Data section:
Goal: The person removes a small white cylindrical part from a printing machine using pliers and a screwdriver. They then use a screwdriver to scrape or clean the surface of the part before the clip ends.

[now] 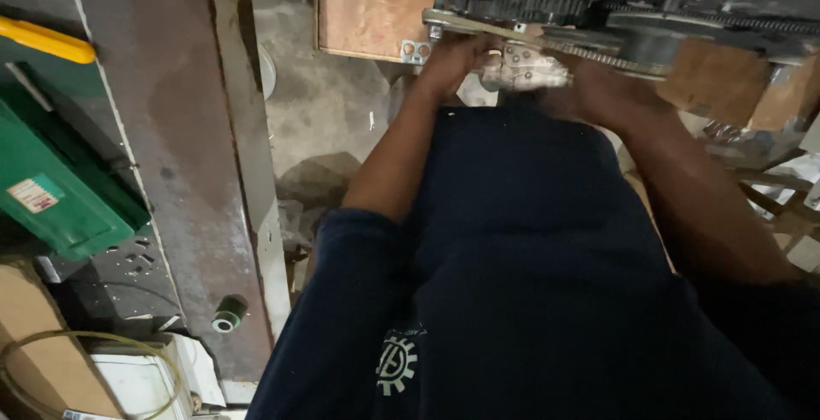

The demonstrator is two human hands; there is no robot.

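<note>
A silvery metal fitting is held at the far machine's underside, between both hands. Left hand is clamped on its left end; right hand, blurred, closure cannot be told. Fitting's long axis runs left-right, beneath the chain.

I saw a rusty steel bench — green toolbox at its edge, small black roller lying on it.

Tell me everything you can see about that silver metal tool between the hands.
The silver metal tool looks like riveted locking pliers, blurred. It lies roughly level under the machine's toothed gear and chain. The left hand is at its left end, the right hand at its right. Its jaws cannot be made out.
</note>
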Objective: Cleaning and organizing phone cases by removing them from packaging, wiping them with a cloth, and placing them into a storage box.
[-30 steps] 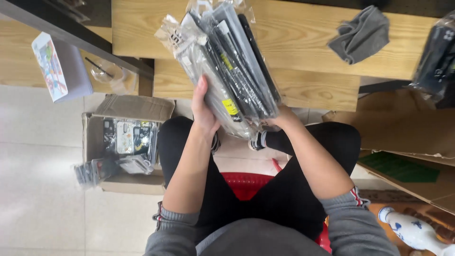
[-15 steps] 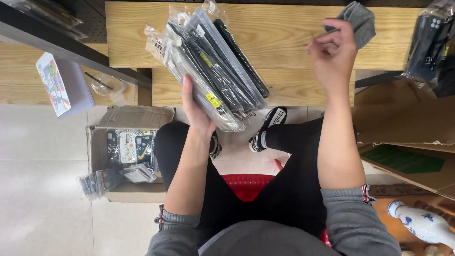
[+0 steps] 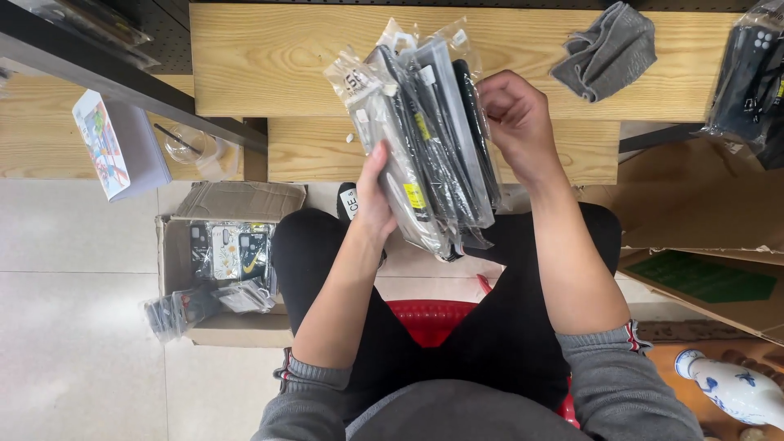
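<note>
Left hand: the left hand [image 3: 374, 196], in the middle of the frame, gripped the stack of bagged phone cases [image 3: 425, 139] from below, thumb pressed against the near face of the stack, the other fingers hidden behind it.
Right hand: the right hand [image 3: 514, 122], just right of the stack, had its fingers curled in and pressed together at the stack's upper right edge; whether they pinched a single bag could not be told.
Stack: held upright and fanned, above the person's lap, in front of the wooden shelf [image 3: 278, 57] that ran across the top of the frame.
Cloth: a grey cloth [image 3: 606, 53] lay on the shelf at upper right, well apart from the hands.
Hanging bags: more dark bagged cases [image 3: 751, 73] sat at the far right edge.
Box: an open cardboard box [image 3: 175, 253] stood on the floor at lower left, with printed cases [image 3: 231, 249] in it and loose bags [image 3: 175, 309] spilling over its side.
Left side: a small booklet [image 3: 110, 147] and a clear plastic cup [image 3: 186, 145] lay under a dark rail.
Seat: a red stool [image 3: 433, 314] showed between the knees.
Lower right: a blue and white vase [image 3: 731, 388] lay on its side.
In the way: the stack covered part of the shelf edge and most of the left fingers.
</note>
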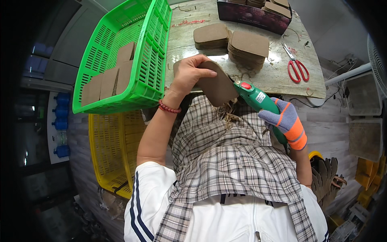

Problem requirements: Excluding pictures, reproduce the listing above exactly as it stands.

Reply:
Goal: The person removes a small white cylindrical part from a printing machine using pliers and a screwdriver. They then use a screwdriver to scrape or clean the surface of the part before the clip ends.

[now] 

The demonstrator is two human hands; there is no robot.

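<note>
A silvery metal fitting is held at the far machine's underside, between both hands. Left hand is clamped on its left end; right hand, blurred, closure cannot be told. Fitting's long axis runs left-right, beneath the chain.

I saw a rusty steel bench — green toolbox at its edge, small black roller lying on it.

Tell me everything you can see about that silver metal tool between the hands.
The silver metal tool looks like riveted locking pliers, blurred. It lies roughly level under the machine's toothed gear and chain. The left hand is at its left end, the right hand at its right. Its jaws cannot be made out.
</note>
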Objective: Cleaning and organizing phone cases by removing them from packaging, wiping them with a cloth, and placing them into a storage box.
[-30 steps] 
[-15 steps] 
[+0 steps] 
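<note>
Left hand: the left hand [image 3: 374, 196], in the middle of the frame, gripped the stack of bagged phone cases [image 3: 425, 139] from below, thumb pressed against the near face of the stack, the other fingers hidden behind it.
Right hand: the right hand [image 3: 514, 122], just right of the stack, had its fingers curled in and pressed together at the stack's upper right edge; whether they pinched a single bag could not be told.
Stack: held upright and fanned, above the person's lap, in front of the wooden shelf [image 3: 278, 57] that ran across the top of the frame.
Cloth: a grey cloth [image 3: 606, 53] lay on the shelf at upper right, well apart from the hands.
Hanging bags: more dark bagged cases [image 3: 751, 73] sat at the far right edge.
Box: an open cardboard box [image 3: 175, 253] stood on the floor at lower left, with printed cases [image 3: 231, 249] in it and loose bags [image 3: 175, 309] spilling over its side.
Left side: a small booklet [image 3: 110, 147] and a clear plastic cup [image 3: 186, 145] lay under a dark rail.
Seat: a red stool [image 3: 433, 314] showed between the knees.
Lower right: a blue and white vase [image 3: 731, 388] lay on its side.
In the way: the stack covered part of the shelf edge and most of the left fingers.
</note>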

Nothing remains to be done, and the exercise is complete.